Andrew Gee: I’m very well, thank you, Marcus, and thanks very much for having me back on the show.
Marcus Paul: It’s my pleasure. And, look, it’s a major concern, of course, the issue of veteran suicide. I don’t quite understand it because I’ve never served and, to be honest, no one in my direct family has ever been a service man or woman. So, I can only look be in awe of these people and admire and thank them for their service but I don’t know what they go through, Andrew.

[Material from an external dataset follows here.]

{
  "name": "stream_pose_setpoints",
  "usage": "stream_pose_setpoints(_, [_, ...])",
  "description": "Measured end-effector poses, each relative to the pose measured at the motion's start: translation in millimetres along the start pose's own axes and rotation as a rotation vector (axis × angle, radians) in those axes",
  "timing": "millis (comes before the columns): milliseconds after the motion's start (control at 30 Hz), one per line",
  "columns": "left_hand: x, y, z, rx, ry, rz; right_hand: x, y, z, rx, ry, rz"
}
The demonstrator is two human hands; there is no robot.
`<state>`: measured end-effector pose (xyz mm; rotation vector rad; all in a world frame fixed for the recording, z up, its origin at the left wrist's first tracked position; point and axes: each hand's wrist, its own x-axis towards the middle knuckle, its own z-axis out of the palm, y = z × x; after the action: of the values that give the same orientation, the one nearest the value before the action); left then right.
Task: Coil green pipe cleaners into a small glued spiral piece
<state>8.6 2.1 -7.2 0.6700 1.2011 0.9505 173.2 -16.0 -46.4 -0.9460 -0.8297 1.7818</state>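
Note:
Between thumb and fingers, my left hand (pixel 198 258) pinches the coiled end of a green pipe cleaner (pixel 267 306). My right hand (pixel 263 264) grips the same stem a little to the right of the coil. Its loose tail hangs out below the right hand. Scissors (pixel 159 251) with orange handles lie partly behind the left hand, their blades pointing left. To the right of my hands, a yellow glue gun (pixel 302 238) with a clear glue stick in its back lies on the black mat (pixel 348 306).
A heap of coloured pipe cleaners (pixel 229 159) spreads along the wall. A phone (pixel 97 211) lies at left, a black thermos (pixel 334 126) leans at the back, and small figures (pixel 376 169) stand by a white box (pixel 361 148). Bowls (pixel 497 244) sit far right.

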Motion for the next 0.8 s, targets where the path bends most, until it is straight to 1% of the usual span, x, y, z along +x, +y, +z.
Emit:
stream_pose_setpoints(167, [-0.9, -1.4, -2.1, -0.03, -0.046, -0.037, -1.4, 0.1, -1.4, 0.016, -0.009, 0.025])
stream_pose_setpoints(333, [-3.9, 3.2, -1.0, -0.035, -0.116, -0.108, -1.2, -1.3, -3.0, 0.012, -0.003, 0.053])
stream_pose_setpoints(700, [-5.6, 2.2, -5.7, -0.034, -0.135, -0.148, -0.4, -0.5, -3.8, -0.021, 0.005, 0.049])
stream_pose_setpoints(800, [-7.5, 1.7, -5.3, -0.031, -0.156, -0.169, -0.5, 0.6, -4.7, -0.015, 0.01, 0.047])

Andrew Gee: Yeah, it is very troubling and this report shows that the rate of suicide in ex-serving males who have served since 1985 is 24 per cent higher than that of Australian males. So, what it has done, it is has taken the study right back to 1985. The last report dealt with 2001 to 2018. This report goes back to 1985. But what it shows is that the long-term trend is clear. This isn’t something that has just happened. This issue has been with Australia for generations. And the rate for ex-serving females is 102 per cent higher than the rate in the general population. So, 24 per cent higher for males and 102 per cent higher for ex-serving females. We know through this report, and the report is – we have to acknowledge that this is a very harrowing report and those figures are very concerning, and they have caused and are causing a lot of angst in the defence and veteran community. But what they also show is where we need to be targeting support. And the report shows that you are at greater risk if you are medically discharged, less than five years of service, particularly less than one year of service, and for those younger ADF members who are medically discharging – for those under 30, the suicide rate was three times higher for ex-serving females and twice as high for ex-serving males. So, that shows you that the transition from military to civilian life and how we manage that is all-important.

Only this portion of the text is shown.